Jack Daly
- Born: 8 December 1998 (age 27) Currans, Ireland
- Height: 1.83 m (6 ft 0 in)
- Weight: 107 kg (16.8 st; 236 lb)

Rugby union career
- Position: Back-row

Amateur team(s)
- Years: Team / Apps / (Points)
- Garryowen

Senior career
- Years: Team / Apps / (Points)
- 2020–2025: Munster / 7 / (0)
- Correct as of 1 June 2025

International career
- Years: Team / Apps / (Points)
- 2018: Ireland U20 / 3 / (5)
- 2019: Ireland 7s / 2 / (0)
- Correct as of 17 June 2018

= Jack Daly (rugby union) =

Irish rugby union player (born 1998)

Jack Daly (born 12 August 1998) is an Irish rugby union player who plays as a flanker.

==Early life==
Born in Currans, County Kerry, Daly first began playing rugby for Castleisland, and won representation for Munster at under-18, under-19 and under-20/development level, before going on to join Limerick club Garryowen.

==Munster==
Daly made his first appearance for Munster A in their 2017–18 British and Irish Cup quarter-final defeat against Leinster A on 30 March 2018, and went on the join the Munster academy ahead of the 2018–19 season.

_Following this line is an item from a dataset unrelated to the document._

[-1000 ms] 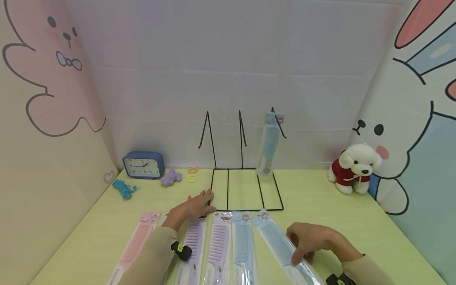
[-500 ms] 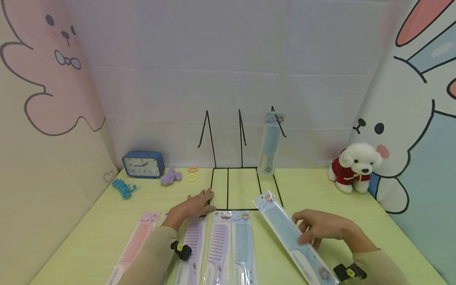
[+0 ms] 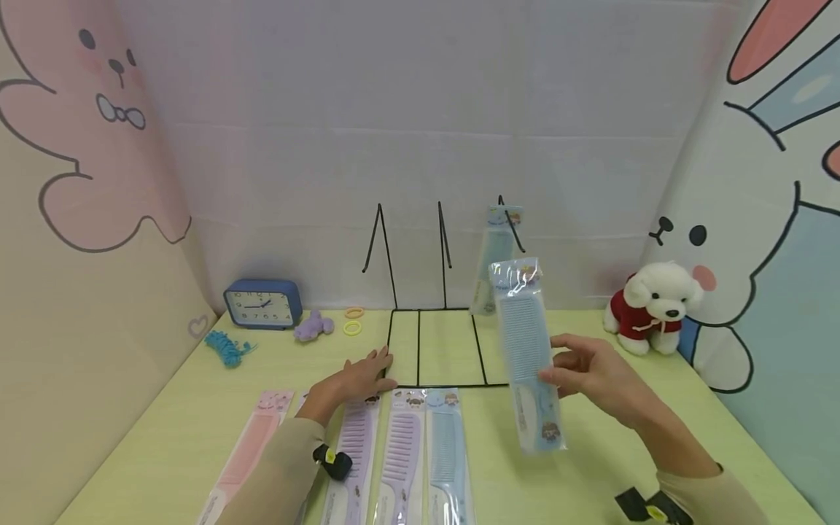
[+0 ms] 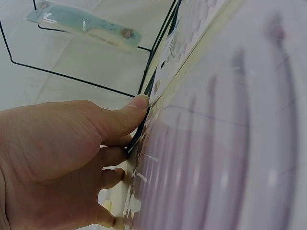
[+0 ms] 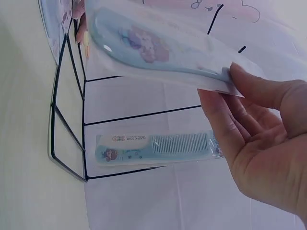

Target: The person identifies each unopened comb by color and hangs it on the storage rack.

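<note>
My right hand [image 3: 593,375] pinches a blue comb in a clear packet [image 3: 528,357] by its edge, thumb on one side and fingers on the other. The packet stands nearly upright above the table, in front of the black wire rack [image 3: 453,385]. Another packaged blue comb [image 5: 158,148] hangs from the rack's right hook. My left hand [image 3: 359,378] rests with spread fingers at the rack's front left corner; in the left wrist view its thumb [image 4: 127,115] lies at the wire. Near it lie two packaged purple combs [image 3: 402,452], one partly behind my sleeve.
A packaged blue comb [image 3: 448,445] and a packaged pink comb [image 3: 252,445] lie in the front row. Further back are a blue clock [image 3: 262,303], blue cord [image 3: 226,348], a purple toy [image 3: 315,326], two hair ties [image 3: 353,328] and a plush dog [image 3: 652,310].
My right hand has lifted the blue comb packet off the table, moved it up toward the rack and turned it from slanted to nearly upright. My left hand has stayed in place.
</note>
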The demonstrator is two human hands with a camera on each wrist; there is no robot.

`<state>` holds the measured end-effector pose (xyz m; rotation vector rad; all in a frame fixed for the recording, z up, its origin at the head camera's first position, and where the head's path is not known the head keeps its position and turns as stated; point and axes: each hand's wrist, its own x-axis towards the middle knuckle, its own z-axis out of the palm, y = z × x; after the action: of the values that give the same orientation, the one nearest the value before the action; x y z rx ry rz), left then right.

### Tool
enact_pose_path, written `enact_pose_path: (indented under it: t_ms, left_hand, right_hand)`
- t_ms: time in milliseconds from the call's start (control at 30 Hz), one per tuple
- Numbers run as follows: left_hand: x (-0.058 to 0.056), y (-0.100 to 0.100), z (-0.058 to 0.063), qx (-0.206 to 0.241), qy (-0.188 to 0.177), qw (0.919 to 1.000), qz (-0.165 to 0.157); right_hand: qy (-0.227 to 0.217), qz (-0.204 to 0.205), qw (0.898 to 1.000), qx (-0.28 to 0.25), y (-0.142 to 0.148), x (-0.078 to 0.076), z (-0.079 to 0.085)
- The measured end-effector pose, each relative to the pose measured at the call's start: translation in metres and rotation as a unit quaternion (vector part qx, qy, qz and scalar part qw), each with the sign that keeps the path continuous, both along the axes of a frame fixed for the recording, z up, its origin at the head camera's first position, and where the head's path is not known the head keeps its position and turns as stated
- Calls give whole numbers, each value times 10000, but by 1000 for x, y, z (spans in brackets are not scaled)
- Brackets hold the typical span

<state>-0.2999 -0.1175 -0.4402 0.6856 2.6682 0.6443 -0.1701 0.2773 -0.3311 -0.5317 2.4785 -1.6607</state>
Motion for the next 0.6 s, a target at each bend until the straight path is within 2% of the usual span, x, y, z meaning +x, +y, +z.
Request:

He made five appearances for Munster A during the 2018–19 Celtic Cup during his first season in the academy, as well as starting in Munster A's 53–49 defeat against Leinster A in the Cara Cup, hosted in Weymouth, Massachusetts, in April 2019. He made his senior competitive debut for Munster in their 2020–21 Pro14 round 8 fixture against Italian side Zebre on 30 November 2020, coming on as a 57th minute replacement for Chris Cloete in the province's 52–3 win.

Daly joined the senior squad on a one-year contract from the 2021–22 season, and signed a two-year contract extension in January 2022. He made his European debut for Munster in their 2021–22 Champions Cup quarter-final defeat against French defending champions Toulouse on 7 May 2022.

==Ireland==
Having missed out on selection initially, Daly was called up to the Ireland under-20s squad for the 2018 World Rugby Under 20 Championship as a replacement for injured fellow Munsterman Jack O'Sullivan, and he went on to make his debut for the team in their 24–20 defeat against Georgia on 7 June 2018, before going on to start in the loss to Scotland, in which he scored a try, and the win against Japan, as Ireland finished 9th in the tournament.

Daly was selected in the Ireland Sevens squad for 2019 London Sevens in May 2019, his first call-up to the squad. He was retained in the squad for the 2019 Paris Sevens.